The new bankruptcy law makes it more difficult for individuals to eliminate personal obligations to pay debts through a chapter 7 bankruptcy. By establishing an income/expense-based “means” test, fewer people will qualify to file a chapter 7 bankruptcy and will only be eligible for a chapter 13 bankruptcy. In a chapter 13 bankruptcy, all or part of the debt is typically repaid in 3 to 5 years.

The 2005 Bankruptcy Act also increases the amounts debtors pay in a chapter 13 bankruptcy so associations will receive more of the pre-bankruptcy assessments than in the past.

Before filing bankruptcy, individuals will be required to be briefed by credit counseling agencies. And, debtors must complete a financial management course as a condition for obtaining court approval of a chapter 13 or chapter 7 bankruptcy.

The new law also makes it harder to file serial bankruptcies by increasing the time periods individuals must wait to file a new bankruptcy after a discharge of debt has been granted by the bankruptcy court.

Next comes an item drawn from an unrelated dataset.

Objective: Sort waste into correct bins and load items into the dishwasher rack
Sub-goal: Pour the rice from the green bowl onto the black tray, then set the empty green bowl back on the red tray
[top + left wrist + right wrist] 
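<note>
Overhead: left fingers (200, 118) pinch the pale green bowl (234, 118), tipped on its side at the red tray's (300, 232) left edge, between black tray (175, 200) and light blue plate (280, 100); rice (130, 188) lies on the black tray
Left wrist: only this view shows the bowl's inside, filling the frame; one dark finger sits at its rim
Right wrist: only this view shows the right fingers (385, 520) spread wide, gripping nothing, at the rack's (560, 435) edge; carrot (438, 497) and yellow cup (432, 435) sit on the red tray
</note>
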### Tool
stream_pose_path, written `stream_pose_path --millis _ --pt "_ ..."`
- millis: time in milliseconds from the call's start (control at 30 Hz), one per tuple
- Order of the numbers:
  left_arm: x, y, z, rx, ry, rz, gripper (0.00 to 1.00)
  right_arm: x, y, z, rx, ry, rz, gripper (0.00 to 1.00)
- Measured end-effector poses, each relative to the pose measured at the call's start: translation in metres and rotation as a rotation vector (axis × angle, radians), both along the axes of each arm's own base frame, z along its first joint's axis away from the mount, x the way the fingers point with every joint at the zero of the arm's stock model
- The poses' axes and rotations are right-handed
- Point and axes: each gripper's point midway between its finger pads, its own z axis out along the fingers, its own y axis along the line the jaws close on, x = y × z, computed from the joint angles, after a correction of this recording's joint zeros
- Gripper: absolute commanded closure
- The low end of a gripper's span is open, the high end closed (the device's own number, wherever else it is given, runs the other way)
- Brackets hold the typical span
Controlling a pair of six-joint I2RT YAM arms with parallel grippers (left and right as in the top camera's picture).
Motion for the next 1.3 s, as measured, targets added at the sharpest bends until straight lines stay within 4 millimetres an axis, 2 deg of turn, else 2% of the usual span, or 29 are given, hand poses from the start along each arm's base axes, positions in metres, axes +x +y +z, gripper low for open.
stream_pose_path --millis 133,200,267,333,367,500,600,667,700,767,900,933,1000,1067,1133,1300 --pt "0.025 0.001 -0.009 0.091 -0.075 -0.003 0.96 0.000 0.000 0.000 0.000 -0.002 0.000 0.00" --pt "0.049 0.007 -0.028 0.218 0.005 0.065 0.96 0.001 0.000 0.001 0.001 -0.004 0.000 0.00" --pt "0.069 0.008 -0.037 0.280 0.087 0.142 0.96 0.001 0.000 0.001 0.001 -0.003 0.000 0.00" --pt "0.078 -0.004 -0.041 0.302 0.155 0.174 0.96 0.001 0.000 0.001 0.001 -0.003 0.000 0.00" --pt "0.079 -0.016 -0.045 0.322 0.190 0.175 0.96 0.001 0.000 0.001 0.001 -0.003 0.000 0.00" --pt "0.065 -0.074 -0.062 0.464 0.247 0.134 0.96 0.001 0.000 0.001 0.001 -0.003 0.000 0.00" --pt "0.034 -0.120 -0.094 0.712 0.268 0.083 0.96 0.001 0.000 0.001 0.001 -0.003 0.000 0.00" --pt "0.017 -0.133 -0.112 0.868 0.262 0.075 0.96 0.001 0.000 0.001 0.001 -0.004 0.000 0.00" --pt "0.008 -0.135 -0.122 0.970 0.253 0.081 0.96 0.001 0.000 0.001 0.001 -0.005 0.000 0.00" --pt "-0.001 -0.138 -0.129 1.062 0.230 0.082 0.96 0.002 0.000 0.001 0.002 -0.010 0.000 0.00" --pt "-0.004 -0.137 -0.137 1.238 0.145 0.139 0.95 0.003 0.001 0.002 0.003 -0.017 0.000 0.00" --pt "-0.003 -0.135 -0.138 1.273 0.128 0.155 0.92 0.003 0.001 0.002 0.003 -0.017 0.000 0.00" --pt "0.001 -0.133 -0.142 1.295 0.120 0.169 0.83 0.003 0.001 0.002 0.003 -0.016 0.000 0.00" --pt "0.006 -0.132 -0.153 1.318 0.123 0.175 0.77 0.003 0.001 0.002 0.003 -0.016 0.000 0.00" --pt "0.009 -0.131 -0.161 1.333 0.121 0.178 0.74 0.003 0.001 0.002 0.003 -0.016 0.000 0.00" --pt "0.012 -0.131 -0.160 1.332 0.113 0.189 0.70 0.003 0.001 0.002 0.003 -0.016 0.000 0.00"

Community Association Assessments

The 2005 Bankruptcy Act also includes a specific provision which aids community associations in collecting assessments which are due after a chapter 7 bankruptcy is filed. An individual will continue to be responsible for payment of condominium, cooperative and homeowner association assessments for so long as the individual or bankruptcy trustee has a legal, equitable, or possessory ownership interest in the property.

Previously, a chapter 7 debtor was not liable for post-bankruptcy condominium or cooperative assessments if he no longer occupied the dwelling or received rent from leasing it.

The 2005 Bankruptcy Act applies to any bankruptcy filed after October 16, 2005.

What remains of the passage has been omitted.